• [What is required]: Search the listing below for the word "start" and copy each line that holds it.

****

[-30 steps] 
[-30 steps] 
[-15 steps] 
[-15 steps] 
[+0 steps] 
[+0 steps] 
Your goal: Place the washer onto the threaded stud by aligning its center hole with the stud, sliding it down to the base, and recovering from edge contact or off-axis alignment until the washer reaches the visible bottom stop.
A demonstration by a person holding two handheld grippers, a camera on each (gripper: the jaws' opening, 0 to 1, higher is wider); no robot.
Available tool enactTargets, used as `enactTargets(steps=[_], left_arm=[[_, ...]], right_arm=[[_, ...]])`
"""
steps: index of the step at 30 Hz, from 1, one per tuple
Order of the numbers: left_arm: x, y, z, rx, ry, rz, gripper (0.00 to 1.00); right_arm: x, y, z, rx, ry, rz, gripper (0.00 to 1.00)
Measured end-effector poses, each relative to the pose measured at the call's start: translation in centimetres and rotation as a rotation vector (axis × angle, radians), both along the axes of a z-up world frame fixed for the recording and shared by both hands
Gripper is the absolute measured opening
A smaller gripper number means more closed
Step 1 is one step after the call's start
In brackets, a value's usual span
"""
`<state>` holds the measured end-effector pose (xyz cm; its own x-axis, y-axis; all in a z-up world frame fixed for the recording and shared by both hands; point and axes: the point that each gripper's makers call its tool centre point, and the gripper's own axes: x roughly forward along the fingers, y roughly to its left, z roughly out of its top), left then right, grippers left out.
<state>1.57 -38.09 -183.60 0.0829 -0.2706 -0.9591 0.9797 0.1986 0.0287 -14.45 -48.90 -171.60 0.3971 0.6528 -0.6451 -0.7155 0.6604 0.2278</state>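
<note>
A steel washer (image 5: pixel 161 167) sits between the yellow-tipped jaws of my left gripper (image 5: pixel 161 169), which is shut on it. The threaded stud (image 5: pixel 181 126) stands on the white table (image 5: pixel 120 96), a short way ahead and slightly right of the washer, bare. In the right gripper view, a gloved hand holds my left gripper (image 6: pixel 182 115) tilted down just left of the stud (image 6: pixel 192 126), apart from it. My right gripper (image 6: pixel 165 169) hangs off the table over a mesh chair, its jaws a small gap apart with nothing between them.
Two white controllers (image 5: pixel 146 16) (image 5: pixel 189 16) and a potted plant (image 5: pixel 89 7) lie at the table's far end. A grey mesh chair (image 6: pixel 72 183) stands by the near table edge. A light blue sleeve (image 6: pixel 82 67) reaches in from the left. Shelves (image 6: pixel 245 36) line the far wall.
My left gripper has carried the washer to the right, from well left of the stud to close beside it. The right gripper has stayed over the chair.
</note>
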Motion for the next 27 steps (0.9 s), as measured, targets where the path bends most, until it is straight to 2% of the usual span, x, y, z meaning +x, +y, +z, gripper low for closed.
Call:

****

• [Answer to the problem]:
Measured end-effector poses, each relative to the pose measured at the call's start: translation in centimetres and rotation as a rotation vector (axis × angle, radians), both along the axes of a z-up world frame fixed for the recording and shared by both hands
Step 1 is one step after the call's start

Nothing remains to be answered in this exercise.